Ideas for a refurbishing of the current ref system:

The edit page

The current <ref></ref> system will continue to work, but will be deprecated in favor of a separate "reference manager"
- The reference manager will be separate from the editbox and list all the references in the article in their own textareas.
- Each reference can be assigned a name to use in the article and will have its own unique ID.
The current <ref name="Foo"/> system will be deprecated in favor of a simpler {{#ref:Foo}}.
- The new parser function will also have the option to add additional info, for example: {{#ref:Foo|page 50}}
The reference manager will work best with JavaScript, but will still be functional without it.
<references /> will continue to work as now.

Rendered page

The rendered output will be essentially the same, with a few minor changes.
Rather than lumping all refs that use the same text onto the same line, any reference that has additional info will be on a separate line, indented. For example:

^^a^b Doe, John. The Foo Book
^c page 55

^d pages 75-80

Any references included with the page but not used in the text will still be listed.

Database

One table will store the actual wikitext of the reference, and a unique ID number for the text.
Another will provide a mapping of rev_id -> ref_id
This is done in 2 separate tables to save space, as most edits won't change every reference on the page

Other requirements

enwiki citation templates are hard on the parser, so it needs good caching. This should be easier with this system than the current one
Need to make sure links tables are properly updated - parser should take care of this?
Reference changes need to be included in diffs somewhere
Need to be able to revert reference changes when reverting an article, either with rollback, undo, or manual reversion
Need to be able to retrieve and edit refs with the API.
Needs to be integrated with anti-abuse systems - spam checks, abuse filter
Reference text needs to be included with database dumps
FlaggedRevs - if text is tied to revids, this may not be an issue

Possibly

Allow importing of refs from other articles
Automatic conversion of the current syntax with an option while editing

Searching

Doing a plain text search would likely be too slow to implement.

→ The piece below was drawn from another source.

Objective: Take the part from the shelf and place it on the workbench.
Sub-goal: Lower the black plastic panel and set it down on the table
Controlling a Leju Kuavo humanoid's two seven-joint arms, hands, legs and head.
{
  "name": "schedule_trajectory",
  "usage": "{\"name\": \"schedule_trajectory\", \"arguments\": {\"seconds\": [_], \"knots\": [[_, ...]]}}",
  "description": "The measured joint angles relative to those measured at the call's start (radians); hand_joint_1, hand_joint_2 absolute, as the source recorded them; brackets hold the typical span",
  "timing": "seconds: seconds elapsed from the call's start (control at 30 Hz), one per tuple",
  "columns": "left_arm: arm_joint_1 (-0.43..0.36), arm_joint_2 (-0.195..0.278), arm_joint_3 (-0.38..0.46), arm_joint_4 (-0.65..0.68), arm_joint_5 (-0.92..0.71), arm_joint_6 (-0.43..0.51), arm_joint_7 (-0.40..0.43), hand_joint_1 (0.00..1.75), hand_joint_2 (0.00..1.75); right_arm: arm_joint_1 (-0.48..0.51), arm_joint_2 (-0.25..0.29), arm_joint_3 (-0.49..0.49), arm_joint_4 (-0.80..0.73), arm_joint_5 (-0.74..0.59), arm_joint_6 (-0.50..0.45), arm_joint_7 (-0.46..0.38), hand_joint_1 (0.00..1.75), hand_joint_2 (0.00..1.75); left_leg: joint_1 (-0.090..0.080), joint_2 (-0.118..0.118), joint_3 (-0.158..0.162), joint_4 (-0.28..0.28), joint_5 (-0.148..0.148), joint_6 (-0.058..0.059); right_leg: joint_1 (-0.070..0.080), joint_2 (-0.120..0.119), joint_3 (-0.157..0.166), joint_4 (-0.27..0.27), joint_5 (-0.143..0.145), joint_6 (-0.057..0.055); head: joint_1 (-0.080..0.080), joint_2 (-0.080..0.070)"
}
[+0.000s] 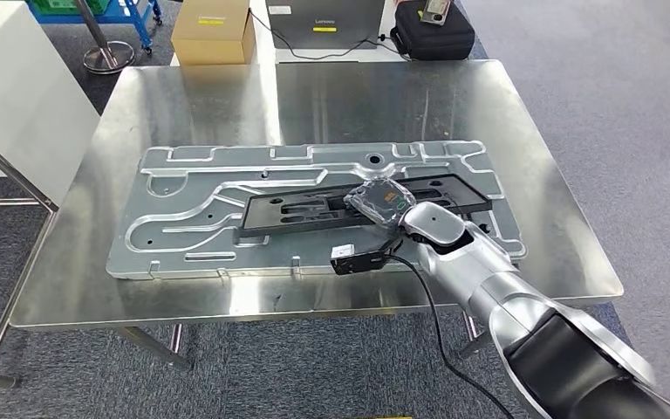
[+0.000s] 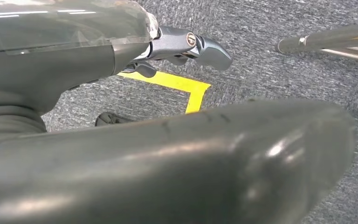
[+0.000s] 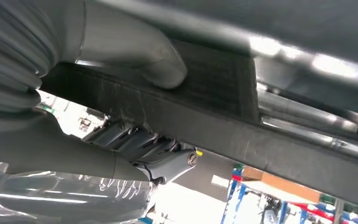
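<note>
Right arm (image 1: pixel 523 305) is reaching in, its right hand (image 1: pixel 382 202) gripping the black part's (image 1: pixel 331 209) near end, long axis lying crosswise over the grey panel (image 1: pixel 183 209) on the worktop (image 1: pixel 78 262).

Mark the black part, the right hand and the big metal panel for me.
black part (image 1: pixel 301 212), head view, its slotted middle.
right hand (image 1: pixel 382 199), head view, its plastic-wrapped back.
metal panel (image 1: pixel 183 229), head view, its left half.
</note>
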Motion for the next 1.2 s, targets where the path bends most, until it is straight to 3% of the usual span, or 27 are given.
{"name": "schedule_trajectory", "arguments": {"seconds": [0.03, 0.07, 0.13, 0.2, 0.27, 0.33, 0.37, 0.47, 0.5, 0.53, 0.57, 0.63, 0.7, 0.8, 0.87, 0.97, 1.0, 1.03, 1.07, 1.13, 1.2], "knots": [[0.000, -0.001, 0.000, 0.000, -0.001, 0.000, 0.000, 0.00, 1.31, 0.005, 0.000, 0.000, 0.001, -0.002, 0.000, -0.004, 0.00, 0.00, 0.000, 0.000, 0.001, 0.001, -0.001, -0.001, -0.002, -0.001, 0.004, -0.013, 0.020, 0.001, 0.000, 0.000], [0.000, -0.001, -0.001, 0.000, -0.002, 0.001, 0.001, 0.00, 1.75, 0.009, 0.000, 0.000, 0.002, -0.003, -0.001, -0.007, 0.00, 0.00, 0.001, -0.001, 0.002, 0.002, -0.002, -0.002, -0.005, -0.001, 0.028, -0.065, 0.055, 0.001, 0.000, 0.000], [0.000, -0.003, -0.002, 0.000, -0.007, 0.009, 0.005, 0.00, 1.75, 0.013, 0.000, -0.001, 0.003, -0.010, -0.007, -0.010, 0.00, 0.00, -0.001, -0.002, 0.001, 0.006, -0.006, -0.009, -0.005, -0.004, 0.088, -0.197, 0.110, -0.003, 0.000, 0.000], [-0.001, -0.003, -0.006, 0.000, -0.011, 0.019, 0.009, 0.00, 0.87, 0.014, 0.002, -0.004, 0.003, -0.023, -0.019, -0.014, 0.00, 0.00, -0.005, -0.003, -0.001, 0.008, -0.008, -0.019, -0.002, -0.004, 0.116, -0.258, 0.123, -0.010, -0.001, 0.000], [-0.001, -0.003, -0.008, 0.000, -0.012, 0.023, 0.010, 0.00, 0.00, 0.017, 0.003, -0.012, 0.001, -0.044, -0.037, -0.025, 0.00, 0.00, -0.005, -0.003, 0.000, 0.006, -0.007, -0.030, 0.001, -0.003, 0.117, -0.263, 0.124, -0.020, -0.002, 0.000], [0.000, -0.004, -0.009, 0.000, -0.011, 0.021, 0.008, 0.00, 0.00, 0.019, 0.003, -0.028, -0.007, -0.080, -0.069, -0.043, 0.00, 0.00, -0.001, -0.003, -0.008, 0.026, -0.025, -0.039, 0.000, -0.004, 0.121, -0.269, 0.128, -0.035, -0.002, 0.000], [0.001, -0.004, -0.009, 0.000, -0.010, 0.021, 0.007, 0.00, 0.00, 0.019, 0.004, -0.040, -0.015, -0.098, -0.085, -0.052, 0.00, 0.00, 0.000, -0.003, -0.023, 0.064, -0.048, -0.042, -0.002, -0.004, 0.122, -0.272, 0.130, -0.041, -0.002, 0.000], [0.001, -0.006, -0.010, 0.000, -0.010, 0.021, 0.007, 0.00, 0.00, 0.024, 0.005, -0.067, -0.034, -0.140, -0.117, -0.083, 0.00, 0.00, 0.000, -0.003, -0.107, 0.249, -0.133, -0.047, 0.001, -0.003, 0.123, -0.273, 0.130, -0.048, -0.004, 0.000], [0.001, -0.007, -0.010, 0.000, -0.009, 0.021, 0.007, 0.00, 0.00, 0.030, 0.005, -0.076, -0.043, -0.161, -0.132, -0.102, 0.00, 0.00, 0.000, -0.003, -0.125, 0.285, -0.140, -0.047, 0.003, -0.003, 0.123, -0.273, 0.130, -0.049, -0.004, 0.000], [0.002, -0.008, -0.010, 0.000, -0.008, 0.022, 0.007, 0.00, 0.00, 0.038, 0.004, -0.086, -0.054, -0.187, -0.149, -0.125, 0.00, 0.00, 0.000, -0.003, -0.126, 0.286, -0.129, -0.046, 0.004, -0.002, 0.123, -0.272, 0.130, -0.049, -0.004, 0.000], [0.003, -0.008, -0.010, 0.000, -0.006, 0.022, 0.007, 0.00, 0.00, 0.047, 0.003, -0.101, -0.076, -0.226, -0.166, -0.153, 0.00, 0.00, 0.000, -0.003, -0.107, 0.247, -0.101, -0.044, 0.004, -0.001, 0.124, -0.271, 0.130, -0.048, -0.004, 0.000], [0.004, -0.009, -0.010, 0.000, -0.001, 0.022, 0.008, 0.00, 0.00, 0.068, -0.007, -0.138, -0.147, -0.329, -0.182, -0.204, 0.00, 0.00, 0.000, -0.003, -0.041, 0.111, -0.037, -0.038, 0.005, 0.001, 0.125, -0.269, 0.128, -0.045, -0.003, 0.000], [0.004, -0.009, -0.010, 0.000, 0.005, 0.022, 0.009, 0.00, 0.00, 0.095, -0.031, -0.173, -0.254, -0.447, -0.176, -0.234, 0.00, 0.00, -0.004, -0.004, 0.000, 0.024, -0.012, -0.030, 0.007, 0.000, 0.123, -0.267, 0.128, -0.036, -0.003, 0.000], [0.006, -0.009, -0.010, 0.000, 0.008, 0.022, 0.011, 0.00, 0.00, 0.129, -0.071, -0.199, -0.384, -0.525, -0.164, -0.242, 0.00, 0.00, -0.008, -0.004, 0.005, 0.008, -0.011, -0.016, 0.007, 0.000, 0.121, -0.269, 0.130, -0.019, -0.002, 0.000], [0.007, -0.010, -0.010, 0.000, 0.011, 0.021, 0.012, 0.00, 0.00, 0.147, -0.094, -0.211, -0.449, -0.557, -0.170, -0.242, 0.00, 0.00, -0.004, -0.001, 0.008, 0.000, -0.004, -0.003, 0.005, 0.000, 0.108, -0.237, 0.105, -0.009, -0.001, 0.000], [0.007, -0.010, -0.007, 0.000, 0.021, 0.015, 0.007, 0.00, 0.00, 0.198, -0.147, -0.224, -0.584, -0.703, -0.215, -0.242, 0.00, 0.00, -0.004, -0.001, 0.008, -0.003, -0.001, 0.006, 0.003, -0.001, 0.033, -0.065, 0.015, 0.001, 0.000, 0.000], [0.008, -0.010, -0.005, 0.000, 0.026, 0.010, 0.003, 0.00, 0.00, 0.230, -0.174, -0.235, -0.645, -0.760, -0.246, -0.242, 0.00, 0.00, -0.005, -0.004, 0.008, -0.003, -0.001, 0.008, 0.003, -0.001, 0.012, -0.016, 0.000, 0.002, 0.000, 0.000], [0.011, -0.010, -0.003, 0.000, 0.031, 0.002, -0.001, 0.00, 0.00, 0.269, -0.205, -0.256, -0.711, -0.797, -0.284, -0.242, 0.00, 0.00, -0.005, -0.007, 0.008, -0.002, -0.002, 0.009, 0.003, -0.001, 0.006, 0.001, 0.002, 0.002, 0.000, 0.000], [0.015, -0.010, 0.000, 0.000, 0.035, -0.006, -0.005, 0.00, 0.00, 0.313, -0.237, -0.293, -0.784, -0.816, -0.322, -0.242, 0.00, 0.00, -0.006, -0.011, 0.009, -0.001, -0.003, 0.009, 0.003, -0.001, 0.018, -0.023, 0.023, 0.000, 0.000, 0.000], [0.025, -0.012, 0.005, 0.000, 0.041, -0.019, -0.012, 0.00, 0.00, 0.399, -0.292, -0.397, -0.921, -0.800, -0.373, -0.242, 0.00, 0.00, -0.008, -0.017, 0.011, 0.000, -0.005, 0.009, 0.007, -0.004, 0.084, -0.154, 0.084, -0.010, 0.000, 0.000], [0.031, -0.015, 0.010, 0.000, 0.047, -0.024, -0.018, 0.00, 0.00, 0.477, -0.325, -0.524, -1.034, -0.733, -0.386, -0.242, 0.00, 0.00, -0.013, -0.019, 0.012, 0.002, -0.009, 0.004, 0.013, -0.009, 0.134, -0.260, 0.117, -0.019, 0.000, 0.000]]}}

InnoDB doesn't support fulltext indexes but concurrent writes is probably more important than ability to search.
The options for searching are:
1. Instead of using a single textarea for the references stored in a blob, use small text fields stored in a varchar. Fulltext searching still couldn't be used, but searching for exact matches or prefixes on individual fields would be possible - e.g. author_last_name == "Doe" AND author_first_name LIKE "J%"
  - Downsides: puts a lot more limitations on input/output options (templates would have to be defined in system messages), less backward compatible, could make the edit page more cluttered with tons of input fields rather than a few textareas.
  - Benefits: Probably the easiest to use, not too hard to code.
2. Integrate with the current search engine, or create a new search engine with a MyISAM index table just for this.
  - Downsides: A lot more complex, extra tables/indicies would take up a lot of space for a non-critical feature, output might be harder to use.
  - Benefits: Would be fast and versatile, would work with any reference format.
3. Don't allow searching of citation text, just lookups by page or revid
  - Downsides: Not very useful.
  - Benefits: Easiest to code, performance would not be an issue.
4. Create a toolserver tool to search.
  - Downsides: Would be an external tool, so harder to integrate into normal editing, would be less useful if reference text needs to be put in external storage - text would need to be retrieved from dumps.
  - Benefits: Performance isn't as critical for the toolserver, so a slower query isn't as much of a problem, allows for more site-specific customization.